The number of people impacted compounds when you count the families and complete strangers who were touched by this atrocity.
Five years later, Joseph Gerrans comes to the Community Healing Garden, looking for the peace and healing that’s never come for him.
“All I know is that 58 lives were killed that night, beautiful lives taken in their prime,” Gerrans said.
If you close your eyes and listen, you’ll hear the whispers of those who once walked this Earth, in the wind chimes, pictures, and faces that line the garden.
“You can still hear their voices, like ‘Hey, Joe, how’s it going?'” Gerrans said. “Every face has a story.”
And every grave marker offers a small, personalized glimpse into who the 58 were.
“I come here twice a week,” Gerrans said. “I talk to them. Call it strange, call it different, but it’s what I do. …I try to learn every single story there is.”

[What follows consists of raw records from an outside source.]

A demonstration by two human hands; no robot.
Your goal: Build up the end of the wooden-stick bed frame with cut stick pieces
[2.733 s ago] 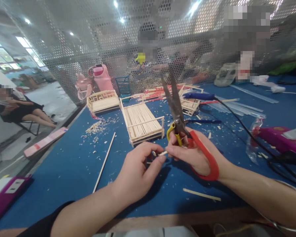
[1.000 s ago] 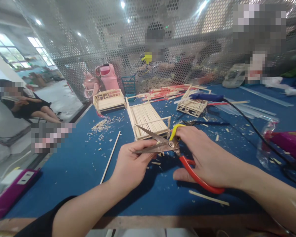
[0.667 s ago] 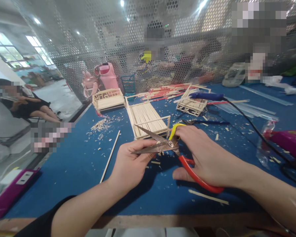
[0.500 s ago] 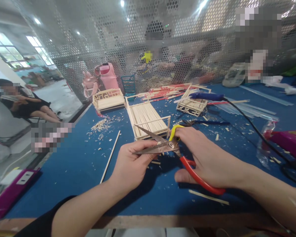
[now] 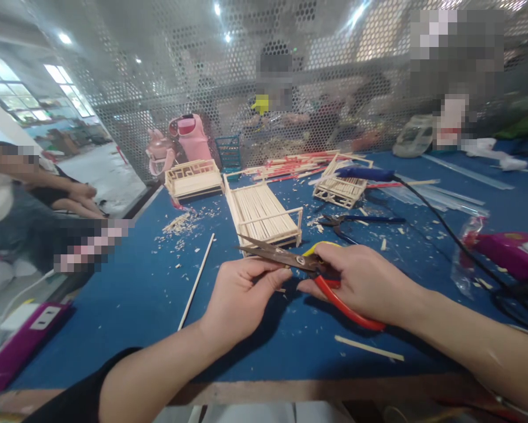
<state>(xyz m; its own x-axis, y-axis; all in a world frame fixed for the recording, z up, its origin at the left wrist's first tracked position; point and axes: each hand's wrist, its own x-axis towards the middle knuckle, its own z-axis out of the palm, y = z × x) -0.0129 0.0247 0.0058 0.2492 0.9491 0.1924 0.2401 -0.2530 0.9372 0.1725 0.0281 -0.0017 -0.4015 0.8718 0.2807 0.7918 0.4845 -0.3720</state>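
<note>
My right hand (image 5: 361, 279) grips the yellow and red handles of a pair of scissors (image 5: 290, 258), whose blades lie nearly closed and point left. My left hand (image 5: 241, 296) is pinched just under the blades, thumb and fingers together; what it holds is hidden by the fingers and too small to name. Both hands hover low over the blue tabletop (image 5: 127, 299), just in front of a flat stick-built frame (image 5: 261, 214).
Wood chips litter the blue surface. A long thin stick (image 5: 196, 281) lies at the left, a short one (image 5: 368, 348) at the right. Two more stick models (image 5: 194, 179) (image 5: 341, 189), pliers (image 5: 356, 221), a blue glue gun (image 5: 363, 173) with black cable, and purple boxes (image 5: 511, 254) surround them. People sit behind the mesh screen.
The scissor blades have gone from open to nearly closed and dropped a little. My right hand has tightened on the handles. A person has moved into view at the left edge.
</note>
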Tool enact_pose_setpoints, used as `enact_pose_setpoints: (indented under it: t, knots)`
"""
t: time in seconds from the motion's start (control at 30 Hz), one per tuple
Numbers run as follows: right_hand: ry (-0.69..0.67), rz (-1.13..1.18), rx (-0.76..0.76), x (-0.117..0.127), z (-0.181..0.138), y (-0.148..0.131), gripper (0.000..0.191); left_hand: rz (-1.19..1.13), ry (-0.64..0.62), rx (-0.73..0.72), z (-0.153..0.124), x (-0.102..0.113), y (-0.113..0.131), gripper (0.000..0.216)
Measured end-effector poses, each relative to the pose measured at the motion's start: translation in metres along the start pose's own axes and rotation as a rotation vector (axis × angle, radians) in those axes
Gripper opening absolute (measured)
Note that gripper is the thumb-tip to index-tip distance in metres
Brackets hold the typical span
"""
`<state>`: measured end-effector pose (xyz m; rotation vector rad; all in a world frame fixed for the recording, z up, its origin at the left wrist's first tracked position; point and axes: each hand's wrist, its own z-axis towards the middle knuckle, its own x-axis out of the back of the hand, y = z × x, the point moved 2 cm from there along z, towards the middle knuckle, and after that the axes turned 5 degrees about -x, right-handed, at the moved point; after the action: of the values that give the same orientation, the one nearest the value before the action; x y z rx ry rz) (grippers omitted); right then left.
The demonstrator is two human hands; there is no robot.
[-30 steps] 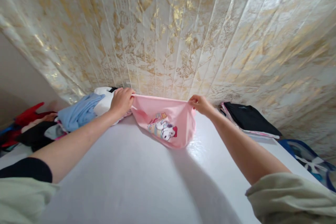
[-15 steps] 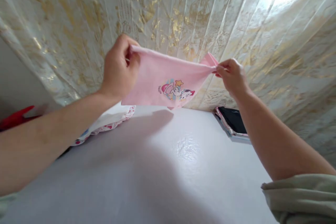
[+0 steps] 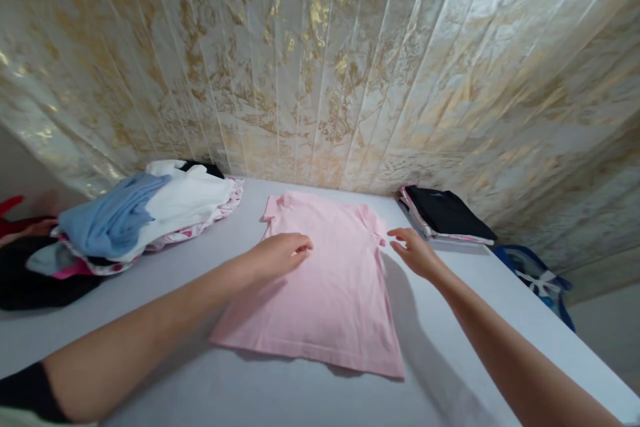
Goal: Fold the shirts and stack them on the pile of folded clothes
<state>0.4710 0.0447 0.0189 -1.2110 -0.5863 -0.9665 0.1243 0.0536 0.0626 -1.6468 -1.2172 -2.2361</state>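
Observation:
A pink T-shirt (image 3: pixel 330 287) lies spread out on the white table, its plain side up and its hem towards me. Over its left half hovers my left hand (image 3: pixel 281 255), fingers loosely bent, thumb a little apart, holding nothing. Just off the shirt's right sleeve is my right hand (image 3: pixel 414 251). Its thumb and fingers are apart, with nothing between them. The sleeve's edge is close to those fingertips, and a small gap seems to separate them.
At the left lies a loose heap of clothes, with a light blue garment (image 3: pixel 113 213) and a white one (image 3: pixel 193 203) on top. A folded stack with a black garment (image 3: pixel 445 212) sits at the back right. Behind the table (image 3: pixel 460 307) hangs a gold-patterned curtain (image 3: pixel 320 67). A blue bag-like thing (image 3: pixel 537 283) stands beyond the right edge.
The pink T-shirt was held up between both hands, its cartoon print showing. Now it lies flat on the table, print out of sight, and both hands have let go. The view shows more table.

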Motion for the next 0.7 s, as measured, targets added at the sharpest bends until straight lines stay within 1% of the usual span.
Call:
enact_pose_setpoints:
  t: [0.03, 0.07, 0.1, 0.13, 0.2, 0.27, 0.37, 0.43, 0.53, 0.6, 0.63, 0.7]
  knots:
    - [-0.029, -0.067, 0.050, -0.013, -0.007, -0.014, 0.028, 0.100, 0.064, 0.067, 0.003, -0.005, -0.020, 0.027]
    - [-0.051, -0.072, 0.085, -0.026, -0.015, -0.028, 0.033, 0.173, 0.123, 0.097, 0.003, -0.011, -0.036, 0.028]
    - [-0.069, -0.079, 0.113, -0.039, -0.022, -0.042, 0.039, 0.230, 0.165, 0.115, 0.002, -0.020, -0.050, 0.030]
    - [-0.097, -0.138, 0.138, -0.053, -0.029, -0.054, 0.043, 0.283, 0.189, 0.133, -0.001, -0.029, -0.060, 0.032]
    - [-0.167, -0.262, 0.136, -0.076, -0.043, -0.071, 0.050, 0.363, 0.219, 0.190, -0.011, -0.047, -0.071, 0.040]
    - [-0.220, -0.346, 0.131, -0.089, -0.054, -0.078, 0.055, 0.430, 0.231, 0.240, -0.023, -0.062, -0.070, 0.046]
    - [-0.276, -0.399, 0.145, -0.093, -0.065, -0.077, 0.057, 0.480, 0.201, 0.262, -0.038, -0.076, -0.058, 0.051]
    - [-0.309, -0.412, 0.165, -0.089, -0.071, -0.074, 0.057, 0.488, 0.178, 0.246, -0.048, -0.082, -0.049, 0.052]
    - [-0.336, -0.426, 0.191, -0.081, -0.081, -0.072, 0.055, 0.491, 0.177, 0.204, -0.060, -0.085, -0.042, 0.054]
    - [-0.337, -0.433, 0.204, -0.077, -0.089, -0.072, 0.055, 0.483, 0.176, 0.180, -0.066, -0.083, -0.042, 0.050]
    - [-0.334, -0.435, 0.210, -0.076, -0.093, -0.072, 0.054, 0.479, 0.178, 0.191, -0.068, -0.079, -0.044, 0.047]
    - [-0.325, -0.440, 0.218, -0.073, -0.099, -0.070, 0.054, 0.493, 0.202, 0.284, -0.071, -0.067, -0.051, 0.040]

Gerrans is a survivor who worked security at the festival. When the shots rang out that horrific night, he was at stage right, speaking with another officer. Both quickly knew it was bullets lighting up the sky — not fireworks.
“I think I brought out about a dozen (people), and then I brought a lady out that was deceased,” he recalled, “because that’s somebody’s mom, and I didn’t want her to die in the dirt.”
You might call him a hero, but Gerrans denies he did anything heroic that night.
“I don’t call it saving, I call it helping them out of the venue,” he said. “I know I can’t control what happened, but being security, you always have it in the back of your head: ‘Could I have done more that night? Did I do enough that night?’ And that’s always there.”
It was a night that still keeps the living awake, and the departed alive in our memories.
“You don’t cope. You re-live it,” Gerrans said. “I see that venue probably twice a week, and you’re always looking at it, it’s always there. Mandalay Bay is always there. It’s hard to pass by it, you’re always trying not to look at it. It’s got so many bad memories.”
For Gerrans, the 58-plus-two who lost their lives that night are now part of his routine and mission to keep their names alive.
“They’re no longer here, but they have a story, and that story should be remembered,” he said. “No matter where you are October 1st, remember them.”